## WHAT THIS TASK INVOLVES
How many of the lines below hold the word "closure"? Answer only with the number.

## RECORDS FOR PROCESSING
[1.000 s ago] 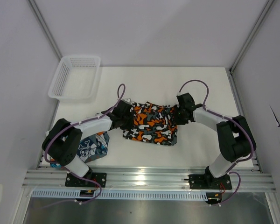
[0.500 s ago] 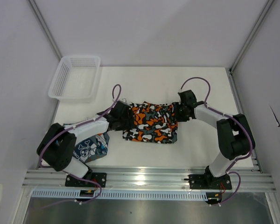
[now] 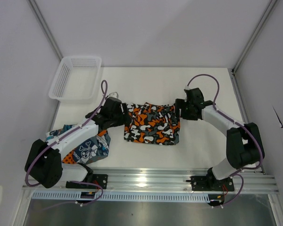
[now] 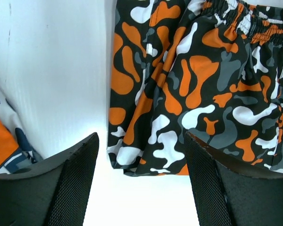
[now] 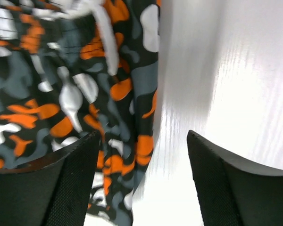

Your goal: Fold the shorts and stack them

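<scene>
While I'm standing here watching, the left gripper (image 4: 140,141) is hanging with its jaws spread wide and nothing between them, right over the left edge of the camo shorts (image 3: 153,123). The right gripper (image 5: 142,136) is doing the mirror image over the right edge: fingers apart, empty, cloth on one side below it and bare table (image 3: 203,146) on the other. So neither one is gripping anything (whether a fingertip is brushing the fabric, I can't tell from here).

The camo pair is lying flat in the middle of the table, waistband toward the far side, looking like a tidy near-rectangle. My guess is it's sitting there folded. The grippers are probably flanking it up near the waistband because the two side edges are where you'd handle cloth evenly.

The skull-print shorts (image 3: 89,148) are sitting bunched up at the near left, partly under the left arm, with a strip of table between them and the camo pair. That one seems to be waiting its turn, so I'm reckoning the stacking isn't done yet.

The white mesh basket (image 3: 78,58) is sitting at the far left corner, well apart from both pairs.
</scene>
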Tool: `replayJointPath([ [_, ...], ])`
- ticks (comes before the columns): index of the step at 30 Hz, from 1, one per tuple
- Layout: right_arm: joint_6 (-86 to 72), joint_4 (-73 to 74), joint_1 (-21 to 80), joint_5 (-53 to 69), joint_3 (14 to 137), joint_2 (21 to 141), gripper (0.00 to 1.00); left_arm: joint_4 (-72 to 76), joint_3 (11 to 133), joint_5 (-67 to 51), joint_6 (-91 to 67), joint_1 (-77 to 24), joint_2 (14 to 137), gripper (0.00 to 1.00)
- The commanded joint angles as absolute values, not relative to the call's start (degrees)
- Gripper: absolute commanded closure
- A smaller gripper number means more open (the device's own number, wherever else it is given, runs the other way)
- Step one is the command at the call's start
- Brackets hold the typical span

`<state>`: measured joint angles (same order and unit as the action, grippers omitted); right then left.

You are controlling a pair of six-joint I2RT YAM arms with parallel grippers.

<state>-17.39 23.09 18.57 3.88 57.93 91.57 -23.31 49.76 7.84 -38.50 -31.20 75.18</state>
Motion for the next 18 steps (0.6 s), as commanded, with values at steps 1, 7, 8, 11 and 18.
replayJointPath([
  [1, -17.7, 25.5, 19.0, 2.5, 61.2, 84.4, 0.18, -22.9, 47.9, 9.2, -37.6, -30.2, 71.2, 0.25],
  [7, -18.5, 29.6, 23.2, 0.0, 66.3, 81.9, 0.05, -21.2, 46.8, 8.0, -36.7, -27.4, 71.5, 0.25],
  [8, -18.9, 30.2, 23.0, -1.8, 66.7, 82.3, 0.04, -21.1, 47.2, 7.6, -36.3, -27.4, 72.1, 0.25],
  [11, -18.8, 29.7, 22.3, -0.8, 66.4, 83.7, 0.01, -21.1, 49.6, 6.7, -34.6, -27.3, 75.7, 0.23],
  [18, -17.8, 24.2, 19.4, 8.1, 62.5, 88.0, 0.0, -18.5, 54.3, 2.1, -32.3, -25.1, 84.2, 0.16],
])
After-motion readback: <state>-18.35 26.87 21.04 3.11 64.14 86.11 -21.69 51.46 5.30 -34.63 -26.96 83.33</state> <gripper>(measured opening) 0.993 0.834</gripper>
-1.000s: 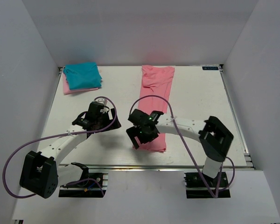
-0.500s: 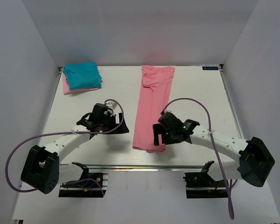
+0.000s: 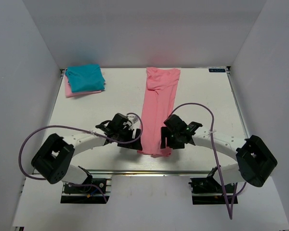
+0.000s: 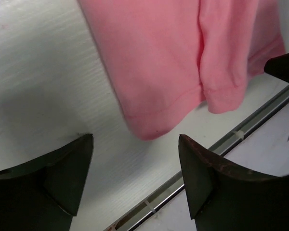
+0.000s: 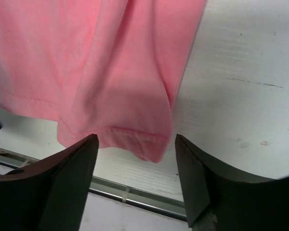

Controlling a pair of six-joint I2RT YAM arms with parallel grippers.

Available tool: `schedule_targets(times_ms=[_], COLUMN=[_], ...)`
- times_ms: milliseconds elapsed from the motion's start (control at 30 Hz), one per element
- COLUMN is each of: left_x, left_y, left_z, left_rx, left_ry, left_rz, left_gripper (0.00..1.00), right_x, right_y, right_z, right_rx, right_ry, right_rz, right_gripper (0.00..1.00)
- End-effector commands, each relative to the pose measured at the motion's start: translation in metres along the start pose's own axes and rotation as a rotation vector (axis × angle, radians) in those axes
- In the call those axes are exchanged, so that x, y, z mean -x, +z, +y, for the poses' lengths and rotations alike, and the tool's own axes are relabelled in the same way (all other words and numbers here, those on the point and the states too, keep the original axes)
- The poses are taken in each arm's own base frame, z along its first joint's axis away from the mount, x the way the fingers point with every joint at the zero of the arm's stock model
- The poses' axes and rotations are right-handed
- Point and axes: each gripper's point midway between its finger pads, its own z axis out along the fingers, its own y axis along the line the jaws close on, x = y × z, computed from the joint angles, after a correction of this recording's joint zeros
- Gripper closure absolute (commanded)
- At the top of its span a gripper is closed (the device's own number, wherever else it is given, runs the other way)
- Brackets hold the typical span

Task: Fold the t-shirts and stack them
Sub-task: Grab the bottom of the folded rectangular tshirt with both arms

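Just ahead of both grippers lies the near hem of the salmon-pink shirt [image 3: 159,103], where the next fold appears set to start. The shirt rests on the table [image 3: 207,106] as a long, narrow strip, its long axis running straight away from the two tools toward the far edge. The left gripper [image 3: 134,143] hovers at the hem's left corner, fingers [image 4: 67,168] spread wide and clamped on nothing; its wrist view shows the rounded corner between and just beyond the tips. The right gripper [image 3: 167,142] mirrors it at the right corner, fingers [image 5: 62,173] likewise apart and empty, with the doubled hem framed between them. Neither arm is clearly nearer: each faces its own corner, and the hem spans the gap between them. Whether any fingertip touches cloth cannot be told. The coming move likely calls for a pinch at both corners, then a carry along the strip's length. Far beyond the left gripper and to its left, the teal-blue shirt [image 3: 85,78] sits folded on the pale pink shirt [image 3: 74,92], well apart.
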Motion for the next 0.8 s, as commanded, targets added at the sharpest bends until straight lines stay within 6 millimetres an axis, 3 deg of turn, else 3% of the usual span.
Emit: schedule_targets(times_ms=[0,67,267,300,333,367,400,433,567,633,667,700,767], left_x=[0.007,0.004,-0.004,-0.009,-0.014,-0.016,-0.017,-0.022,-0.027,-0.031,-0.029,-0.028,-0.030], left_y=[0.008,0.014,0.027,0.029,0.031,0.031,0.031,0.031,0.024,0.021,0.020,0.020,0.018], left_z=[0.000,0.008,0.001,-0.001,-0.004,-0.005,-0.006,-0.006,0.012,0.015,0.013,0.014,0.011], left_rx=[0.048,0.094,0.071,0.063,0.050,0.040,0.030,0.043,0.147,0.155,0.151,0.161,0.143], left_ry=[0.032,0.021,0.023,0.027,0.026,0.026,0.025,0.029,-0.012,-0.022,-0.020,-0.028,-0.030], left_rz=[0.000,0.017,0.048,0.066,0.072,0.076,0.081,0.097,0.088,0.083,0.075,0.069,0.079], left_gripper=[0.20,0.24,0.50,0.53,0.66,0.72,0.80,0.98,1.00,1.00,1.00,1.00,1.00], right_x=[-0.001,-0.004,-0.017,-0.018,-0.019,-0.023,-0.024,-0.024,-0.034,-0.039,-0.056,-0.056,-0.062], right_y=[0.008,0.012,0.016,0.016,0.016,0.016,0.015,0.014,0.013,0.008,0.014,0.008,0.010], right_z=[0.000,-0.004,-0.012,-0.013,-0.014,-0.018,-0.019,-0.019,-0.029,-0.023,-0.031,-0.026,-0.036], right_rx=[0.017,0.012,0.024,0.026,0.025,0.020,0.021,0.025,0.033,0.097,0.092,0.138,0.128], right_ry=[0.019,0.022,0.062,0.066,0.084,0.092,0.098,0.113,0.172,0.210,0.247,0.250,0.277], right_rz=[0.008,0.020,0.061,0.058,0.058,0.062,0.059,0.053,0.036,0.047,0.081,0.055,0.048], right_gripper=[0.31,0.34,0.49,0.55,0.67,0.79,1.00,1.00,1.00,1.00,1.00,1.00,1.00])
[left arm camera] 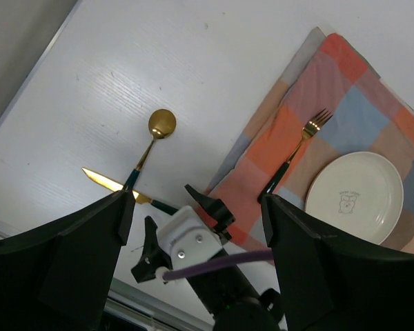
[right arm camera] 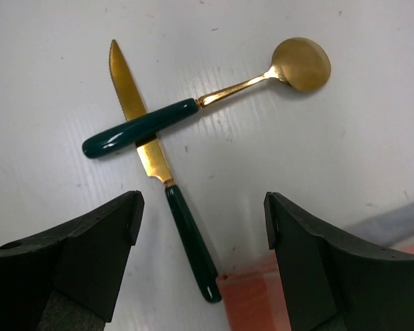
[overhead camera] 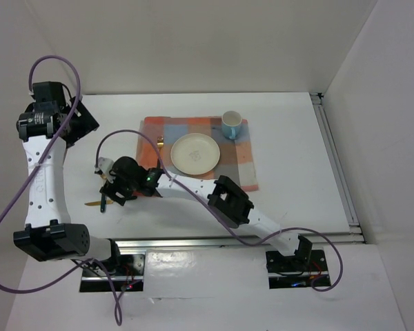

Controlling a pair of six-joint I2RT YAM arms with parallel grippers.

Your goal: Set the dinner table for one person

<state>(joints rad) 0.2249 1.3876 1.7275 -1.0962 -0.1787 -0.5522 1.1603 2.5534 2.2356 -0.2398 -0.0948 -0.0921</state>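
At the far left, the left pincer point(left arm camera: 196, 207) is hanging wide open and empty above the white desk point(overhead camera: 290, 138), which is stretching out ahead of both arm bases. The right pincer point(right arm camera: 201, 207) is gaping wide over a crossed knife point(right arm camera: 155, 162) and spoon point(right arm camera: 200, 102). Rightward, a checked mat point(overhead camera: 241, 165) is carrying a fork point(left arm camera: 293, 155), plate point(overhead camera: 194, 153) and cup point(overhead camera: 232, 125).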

## SOLUTION TO THIS TASK
2